Starting at the first line of the entries below, output every line exactly, up to and including the line with "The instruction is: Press".

Collected data:
□ □ □ □ □ □ □
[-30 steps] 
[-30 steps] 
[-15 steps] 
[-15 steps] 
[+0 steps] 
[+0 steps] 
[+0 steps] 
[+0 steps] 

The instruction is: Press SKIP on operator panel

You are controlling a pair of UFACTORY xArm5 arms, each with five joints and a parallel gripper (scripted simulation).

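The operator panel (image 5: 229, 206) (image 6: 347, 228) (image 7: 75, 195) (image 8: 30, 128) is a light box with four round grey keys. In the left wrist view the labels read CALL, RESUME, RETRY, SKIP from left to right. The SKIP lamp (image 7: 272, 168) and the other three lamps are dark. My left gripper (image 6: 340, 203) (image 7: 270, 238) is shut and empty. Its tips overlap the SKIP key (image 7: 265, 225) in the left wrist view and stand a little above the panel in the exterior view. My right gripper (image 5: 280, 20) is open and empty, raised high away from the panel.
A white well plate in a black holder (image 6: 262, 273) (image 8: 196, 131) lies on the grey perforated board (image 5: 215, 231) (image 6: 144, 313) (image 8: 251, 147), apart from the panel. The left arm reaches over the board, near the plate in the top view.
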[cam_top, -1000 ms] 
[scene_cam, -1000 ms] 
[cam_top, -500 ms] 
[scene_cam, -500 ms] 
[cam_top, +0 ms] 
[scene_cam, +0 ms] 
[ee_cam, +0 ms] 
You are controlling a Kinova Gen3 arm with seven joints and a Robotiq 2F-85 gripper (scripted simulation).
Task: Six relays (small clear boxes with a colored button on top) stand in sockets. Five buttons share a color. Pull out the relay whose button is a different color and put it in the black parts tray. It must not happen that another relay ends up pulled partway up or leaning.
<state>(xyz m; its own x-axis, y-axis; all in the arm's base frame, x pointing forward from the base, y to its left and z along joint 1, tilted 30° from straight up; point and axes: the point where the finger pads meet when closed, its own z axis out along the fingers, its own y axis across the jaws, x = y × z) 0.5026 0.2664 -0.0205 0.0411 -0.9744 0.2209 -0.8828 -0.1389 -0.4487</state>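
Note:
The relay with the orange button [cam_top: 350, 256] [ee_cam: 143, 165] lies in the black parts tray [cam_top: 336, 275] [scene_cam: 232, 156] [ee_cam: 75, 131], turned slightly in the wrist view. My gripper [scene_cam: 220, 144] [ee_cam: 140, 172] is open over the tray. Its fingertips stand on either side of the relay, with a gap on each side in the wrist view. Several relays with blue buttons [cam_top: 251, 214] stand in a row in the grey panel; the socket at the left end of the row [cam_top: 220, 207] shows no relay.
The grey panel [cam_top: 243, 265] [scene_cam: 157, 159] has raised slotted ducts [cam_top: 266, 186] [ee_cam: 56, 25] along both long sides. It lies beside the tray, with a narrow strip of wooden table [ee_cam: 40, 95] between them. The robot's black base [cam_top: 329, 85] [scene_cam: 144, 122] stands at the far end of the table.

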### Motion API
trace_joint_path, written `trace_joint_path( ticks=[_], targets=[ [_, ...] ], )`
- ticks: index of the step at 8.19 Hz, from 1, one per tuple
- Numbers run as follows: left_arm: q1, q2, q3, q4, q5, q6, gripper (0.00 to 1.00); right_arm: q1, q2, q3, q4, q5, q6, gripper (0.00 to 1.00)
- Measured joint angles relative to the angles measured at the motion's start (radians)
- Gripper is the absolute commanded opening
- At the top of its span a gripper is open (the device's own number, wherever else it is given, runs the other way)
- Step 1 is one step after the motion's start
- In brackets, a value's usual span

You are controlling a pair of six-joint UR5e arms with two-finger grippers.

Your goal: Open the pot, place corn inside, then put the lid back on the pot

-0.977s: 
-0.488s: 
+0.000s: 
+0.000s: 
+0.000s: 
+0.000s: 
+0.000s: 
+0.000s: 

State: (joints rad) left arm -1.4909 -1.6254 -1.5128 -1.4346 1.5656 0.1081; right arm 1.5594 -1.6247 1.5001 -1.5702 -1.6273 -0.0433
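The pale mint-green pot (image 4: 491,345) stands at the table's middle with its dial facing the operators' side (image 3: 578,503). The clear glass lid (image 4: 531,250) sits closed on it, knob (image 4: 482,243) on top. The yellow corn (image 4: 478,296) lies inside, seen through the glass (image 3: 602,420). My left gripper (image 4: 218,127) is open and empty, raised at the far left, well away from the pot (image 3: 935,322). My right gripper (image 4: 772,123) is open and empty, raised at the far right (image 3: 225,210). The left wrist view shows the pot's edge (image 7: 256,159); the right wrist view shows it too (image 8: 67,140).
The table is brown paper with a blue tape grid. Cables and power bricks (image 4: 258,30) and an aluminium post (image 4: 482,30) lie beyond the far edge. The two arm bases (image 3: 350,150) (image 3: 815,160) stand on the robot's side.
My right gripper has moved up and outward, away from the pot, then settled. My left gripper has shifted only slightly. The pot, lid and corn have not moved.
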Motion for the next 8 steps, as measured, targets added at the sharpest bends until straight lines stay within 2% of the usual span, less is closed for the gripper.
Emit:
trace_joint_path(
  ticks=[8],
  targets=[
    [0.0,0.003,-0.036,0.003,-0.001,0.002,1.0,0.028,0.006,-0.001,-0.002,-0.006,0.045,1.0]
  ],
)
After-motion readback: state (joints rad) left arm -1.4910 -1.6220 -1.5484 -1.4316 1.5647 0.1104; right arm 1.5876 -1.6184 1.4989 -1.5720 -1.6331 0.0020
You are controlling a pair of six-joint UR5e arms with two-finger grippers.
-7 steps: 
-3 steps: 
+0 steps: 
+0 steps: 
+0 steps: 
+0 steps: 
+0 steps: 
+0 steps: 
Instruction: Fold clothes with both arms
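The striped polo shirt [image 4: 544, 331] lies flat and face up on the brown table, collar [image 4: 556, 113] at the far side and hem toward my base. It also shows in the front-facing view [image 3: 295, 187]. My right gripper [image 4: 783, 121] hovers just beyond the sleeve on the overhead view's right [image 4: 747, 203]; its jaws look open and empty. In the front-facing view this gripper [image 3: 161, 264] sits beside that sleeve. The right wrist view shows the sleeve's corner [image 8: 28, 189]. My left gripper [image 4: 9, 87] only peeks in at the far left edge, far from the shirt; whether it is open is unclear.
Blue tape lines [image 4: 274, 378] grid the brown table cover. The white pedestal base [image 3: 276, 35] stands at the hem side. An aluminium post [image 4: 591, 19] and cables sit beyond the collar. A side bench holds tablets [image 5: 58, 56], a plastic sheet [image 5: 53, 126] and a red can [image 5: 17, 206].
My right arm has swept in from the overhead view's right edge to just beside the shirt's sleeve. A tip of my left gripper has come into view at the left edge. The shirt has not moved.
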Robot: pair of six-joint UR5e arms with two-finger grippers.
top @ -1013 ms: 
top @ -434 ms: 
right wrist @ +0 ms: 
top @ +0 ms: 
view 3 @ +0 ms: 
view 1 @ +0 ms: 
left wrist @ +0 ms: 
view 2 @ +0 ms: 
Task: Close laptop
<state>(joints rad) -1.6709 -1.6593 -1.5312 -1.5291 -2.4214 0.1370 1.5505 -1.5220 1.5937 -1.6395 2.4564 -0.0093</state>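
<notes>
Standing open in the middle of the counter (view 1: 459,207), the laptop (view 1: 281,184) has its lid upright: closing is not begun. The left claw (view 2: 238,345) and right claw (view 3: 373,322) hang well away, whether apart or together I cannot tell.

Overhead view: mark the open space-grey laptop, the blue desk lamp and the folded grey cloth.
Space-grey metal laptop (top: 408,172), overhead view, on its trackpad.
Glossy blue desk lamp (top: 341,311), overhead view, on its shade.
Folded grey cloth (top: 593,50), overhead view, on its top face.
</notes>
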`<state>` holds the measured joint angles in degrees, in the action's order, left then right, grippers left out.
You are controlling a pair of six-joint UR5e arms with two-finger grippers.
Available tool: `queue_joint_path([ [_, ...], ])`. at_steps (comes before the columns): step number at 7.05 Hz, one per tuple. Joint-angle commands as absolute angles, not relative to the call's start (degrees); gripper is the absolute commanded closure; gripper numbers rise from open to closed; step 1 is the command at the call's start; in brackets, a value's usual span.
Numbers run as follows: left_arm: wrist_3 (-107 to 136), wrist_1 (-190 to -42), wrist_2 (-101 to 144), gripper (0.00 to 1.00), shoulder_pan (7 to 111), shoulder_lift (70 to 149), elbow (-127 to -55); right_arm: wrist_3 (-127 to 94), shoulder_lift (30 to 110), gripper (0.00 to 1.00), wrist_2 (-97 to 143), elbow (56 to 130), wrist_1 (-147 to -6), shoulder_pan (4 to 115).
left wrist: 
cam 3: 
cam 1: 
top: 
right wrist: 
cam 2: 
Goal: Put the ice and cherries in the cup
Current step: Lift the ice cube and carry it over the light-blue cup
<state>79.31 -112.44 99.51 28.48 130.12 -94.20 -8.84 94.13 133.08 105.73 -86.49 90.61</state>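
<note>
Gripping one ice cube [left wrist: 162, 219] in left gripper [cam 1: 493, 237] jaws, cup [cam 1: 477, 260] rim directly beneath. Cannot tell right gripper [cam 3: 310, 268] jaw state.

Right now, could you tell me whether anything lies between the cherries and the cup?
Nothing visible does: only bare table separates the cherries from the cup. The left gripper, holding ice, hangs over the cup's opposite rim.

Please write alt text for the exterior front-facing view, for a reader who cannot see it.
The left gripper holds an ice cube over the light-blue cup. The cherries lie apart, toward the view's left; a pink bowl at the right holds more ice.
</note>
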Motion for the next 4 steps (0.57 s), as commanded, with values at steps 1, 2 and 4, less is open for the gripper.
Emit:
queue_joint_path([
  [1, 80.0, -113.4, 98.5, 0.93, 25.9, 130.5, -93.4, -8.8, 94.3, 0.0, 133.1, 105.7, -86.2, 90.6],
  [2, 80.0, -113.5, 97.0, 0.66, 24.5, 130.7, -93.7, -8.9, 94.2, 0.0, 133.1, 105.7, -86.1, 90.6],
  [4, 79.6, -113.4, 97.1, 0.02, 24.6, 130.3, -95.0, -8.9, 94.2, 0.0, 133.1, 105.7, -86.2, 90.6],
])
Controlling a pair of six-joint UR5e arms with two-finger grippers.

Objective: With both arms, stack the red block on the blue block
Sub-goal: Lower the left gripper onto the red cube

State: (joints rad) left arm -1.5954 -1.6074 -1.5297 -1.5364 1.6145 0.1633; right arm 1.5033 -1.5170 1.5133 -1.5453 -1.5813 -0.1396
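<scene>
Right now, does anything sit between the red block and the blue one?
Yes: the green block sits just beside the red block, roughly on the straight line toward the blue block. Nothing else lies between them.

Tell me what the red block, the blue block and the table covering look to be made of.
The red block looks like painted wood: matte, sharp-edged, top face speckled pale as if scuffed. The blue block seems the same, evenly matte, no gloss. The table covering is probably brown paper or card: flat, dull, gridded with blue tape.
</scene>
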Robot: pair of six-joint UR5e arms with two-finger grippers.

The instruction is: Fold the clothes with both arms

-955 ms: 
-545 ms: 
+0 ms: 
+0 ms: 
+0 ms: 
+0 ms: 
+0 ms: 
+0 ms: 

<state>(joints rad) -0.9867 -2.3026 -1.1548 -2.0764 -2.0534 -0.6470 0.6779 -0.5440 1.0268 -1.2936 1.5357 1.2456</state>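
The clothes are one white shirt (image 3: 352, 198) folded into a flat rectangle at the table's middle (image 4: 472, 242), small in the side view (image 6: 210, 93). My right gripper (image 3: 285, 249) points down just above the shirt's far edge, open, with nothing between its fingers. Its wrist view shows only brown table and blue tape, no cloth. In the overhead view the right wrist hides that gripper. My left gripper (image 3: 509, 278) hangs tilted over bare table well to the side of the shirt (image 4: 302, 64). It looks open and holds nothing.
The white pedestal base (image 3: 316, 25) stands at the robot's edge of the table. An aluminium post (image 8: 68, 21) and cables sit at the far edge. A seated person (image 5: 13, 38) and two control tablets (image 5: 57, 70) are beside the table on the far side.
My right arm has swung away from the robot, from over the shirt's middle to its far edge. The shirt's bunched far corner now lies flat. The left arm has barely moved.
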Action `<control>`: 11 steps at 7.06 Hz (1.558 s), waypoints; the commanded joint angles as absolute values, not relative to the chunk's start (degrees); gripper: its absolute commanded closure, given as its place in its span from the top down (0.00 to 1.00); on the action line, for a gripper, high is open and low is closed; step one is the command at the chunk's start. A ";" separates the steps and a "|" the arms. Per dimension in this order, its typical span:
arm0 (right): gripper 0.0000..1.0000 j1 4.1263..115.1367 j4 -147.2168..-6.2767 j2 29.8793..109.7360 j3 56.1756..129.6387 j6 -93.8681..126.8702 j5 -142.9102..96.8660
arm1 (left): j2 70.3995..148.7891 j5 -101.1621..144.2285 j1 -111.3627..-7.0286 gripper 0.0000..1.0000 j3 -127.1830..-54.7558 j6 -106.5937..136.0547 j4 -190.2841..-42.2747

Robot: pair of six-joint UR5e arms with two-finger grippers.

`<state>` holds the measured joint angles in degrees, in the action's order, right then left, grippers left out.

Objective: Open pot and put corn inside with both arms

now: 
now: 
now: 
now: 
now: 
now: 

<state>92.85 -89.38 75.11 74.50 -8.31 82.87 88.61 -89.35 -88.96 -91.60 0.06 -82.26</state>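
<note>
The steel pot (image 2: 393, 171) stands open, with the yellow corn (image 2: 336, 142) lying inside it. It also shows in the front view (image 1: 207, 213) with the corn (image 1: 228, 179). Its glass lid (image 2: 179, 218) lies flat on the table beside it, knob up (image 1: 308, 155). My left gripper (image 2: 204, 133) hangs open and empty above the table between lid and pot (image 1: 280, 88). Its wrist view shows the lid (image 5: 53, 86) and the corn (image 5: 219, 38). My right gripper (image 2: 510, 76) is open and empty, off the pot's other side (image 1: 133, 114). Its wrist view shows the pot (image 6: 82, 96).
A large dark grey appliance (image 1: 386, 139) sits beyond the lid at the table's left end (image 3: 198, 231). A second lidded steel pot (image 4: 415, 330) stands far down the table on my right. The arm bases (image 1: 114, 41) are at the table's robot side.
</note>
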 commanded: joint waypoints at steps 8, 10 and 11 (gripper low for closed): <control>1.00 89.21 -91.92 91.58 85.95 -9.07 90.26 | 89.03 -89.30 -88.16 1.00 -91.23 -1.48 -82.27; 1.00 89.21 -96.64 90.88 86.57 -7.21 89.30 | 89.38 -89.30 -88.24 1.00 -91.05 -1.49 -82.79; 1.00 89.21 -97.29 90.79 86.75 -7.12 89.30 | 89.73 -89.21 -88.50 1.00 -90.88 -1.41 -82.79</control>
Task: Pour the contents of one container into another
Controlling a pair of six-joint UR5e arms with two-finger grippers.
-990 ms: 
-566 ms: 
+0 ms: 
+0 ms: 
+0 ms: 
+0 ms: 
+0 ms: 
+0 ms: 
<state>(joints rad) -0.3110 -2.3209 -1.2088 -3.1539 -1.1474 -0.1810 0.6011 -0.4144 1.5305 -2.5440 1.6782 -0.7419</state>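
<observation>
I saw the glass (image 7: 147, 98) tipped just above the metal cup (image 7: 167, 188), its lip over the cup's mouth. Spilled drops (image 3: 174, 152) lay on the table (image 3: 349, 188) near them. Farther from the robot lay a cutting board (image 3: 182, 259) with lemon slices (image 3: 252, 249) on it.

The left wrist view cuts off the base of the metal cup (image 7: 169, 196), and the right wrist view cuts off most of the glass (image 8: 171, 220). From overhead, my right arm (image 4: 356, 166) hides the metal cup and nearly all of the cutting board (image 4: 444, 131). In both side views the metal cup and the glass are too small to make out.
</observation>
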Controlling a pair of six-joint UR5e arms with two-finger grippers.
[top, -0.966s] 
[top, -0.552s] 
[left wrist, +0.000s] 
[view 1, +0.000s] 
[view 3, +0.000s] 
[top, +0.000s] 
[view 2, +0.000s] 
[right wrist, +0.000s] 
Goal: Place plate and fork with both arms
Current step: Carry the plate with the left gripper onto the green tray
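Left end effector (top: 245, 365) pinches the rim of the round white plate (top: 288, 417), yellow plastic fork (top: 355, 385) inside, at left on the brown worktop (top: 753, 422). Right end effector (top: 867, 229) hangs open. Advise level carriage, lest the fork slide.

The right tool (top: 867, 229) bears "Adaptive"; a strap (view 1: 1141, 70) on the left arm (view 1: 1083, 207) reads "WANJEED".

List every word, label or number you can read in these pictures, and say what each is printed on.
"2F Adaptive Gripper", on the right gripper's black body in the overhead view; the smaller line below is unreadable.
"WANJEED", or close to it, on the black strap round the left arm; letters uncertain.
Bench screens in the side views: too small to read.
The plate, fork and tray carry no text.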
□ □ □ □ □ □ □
> Result for this exercise:
[-30 steps] 
[-30 steps] 
[-15 steps] 
[-15 steps] 
[+0 steps] 
[+0 steps] 
[+0 steps] 
[+0 steps] 

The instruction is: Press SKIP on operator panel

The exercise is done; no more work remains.